Task goal
Exactly as written, restate the material below from its first line through the line containing "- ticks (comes", and stop there.

Given material
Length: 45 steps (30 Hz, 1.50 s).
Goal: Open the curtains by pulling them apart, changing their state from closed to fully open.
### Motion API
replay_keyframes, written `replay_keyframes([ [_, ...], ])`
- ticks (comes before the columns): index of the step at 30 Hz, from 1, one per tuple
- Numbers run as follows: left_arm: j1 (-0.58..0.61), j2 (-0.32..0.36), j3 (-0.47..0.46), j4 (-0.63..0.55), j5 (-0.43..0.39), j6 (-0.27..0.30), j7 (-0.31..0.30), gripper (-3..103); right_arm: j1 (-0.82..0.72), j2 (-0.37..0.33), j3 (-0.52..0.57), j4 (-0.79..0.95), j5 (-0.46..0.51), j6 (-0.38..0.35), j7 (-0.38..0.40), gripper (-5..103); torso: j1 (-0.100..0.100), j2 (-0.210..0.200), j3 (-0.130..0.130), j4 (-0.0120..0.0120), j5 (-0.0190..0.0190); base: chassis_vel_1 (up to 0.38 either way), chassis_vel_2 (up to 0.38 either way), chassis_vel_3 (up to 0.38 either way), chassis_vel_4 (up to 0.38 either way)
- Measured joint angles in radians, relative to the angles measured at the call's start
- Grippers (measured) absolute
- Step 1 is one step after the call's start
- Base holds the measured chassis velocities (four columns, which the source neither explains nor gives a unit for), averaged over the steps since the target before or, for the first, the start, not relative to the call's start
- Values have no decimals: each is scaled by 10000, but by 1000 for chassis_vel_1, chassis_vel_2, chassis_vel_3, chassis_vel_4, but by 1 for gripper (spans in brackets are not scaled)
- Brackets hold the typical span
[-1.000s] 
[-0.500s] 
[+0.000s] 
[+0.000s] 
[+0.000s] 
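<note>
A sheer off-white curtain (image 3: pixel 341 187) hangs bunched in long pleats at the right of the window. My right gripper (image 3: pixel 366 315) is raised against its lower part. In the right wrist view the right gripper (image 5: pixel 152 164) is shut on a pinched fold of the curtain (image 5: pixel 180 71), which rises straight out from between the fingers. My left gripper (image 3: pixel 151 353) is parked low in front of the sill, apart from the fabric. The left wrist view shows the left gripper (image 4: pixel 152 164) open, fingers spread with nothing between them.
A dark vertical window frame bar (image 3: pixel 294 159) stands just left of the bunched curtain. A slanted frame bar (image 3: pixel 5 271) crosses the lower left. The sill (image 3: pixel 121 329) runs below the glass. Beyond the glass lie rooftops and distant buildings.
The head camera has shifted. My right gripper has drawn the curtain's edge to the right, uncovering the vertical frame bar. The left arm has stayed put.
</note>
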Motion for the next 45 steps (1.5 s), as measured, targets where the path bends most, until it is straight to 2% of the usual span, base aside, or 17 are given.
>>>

Task answer
Length: 45 steps (30 Hz, 1.50 s).
Goal: Open the curtains by pulling them apart, changing their state from closed to fully open.
### Motion API
replay_keyframes, written `replay_keyframes([ [_, ...], ])`
- ticks (comes before the columns): index of the step at 30 Hz, from 1, one per tuple

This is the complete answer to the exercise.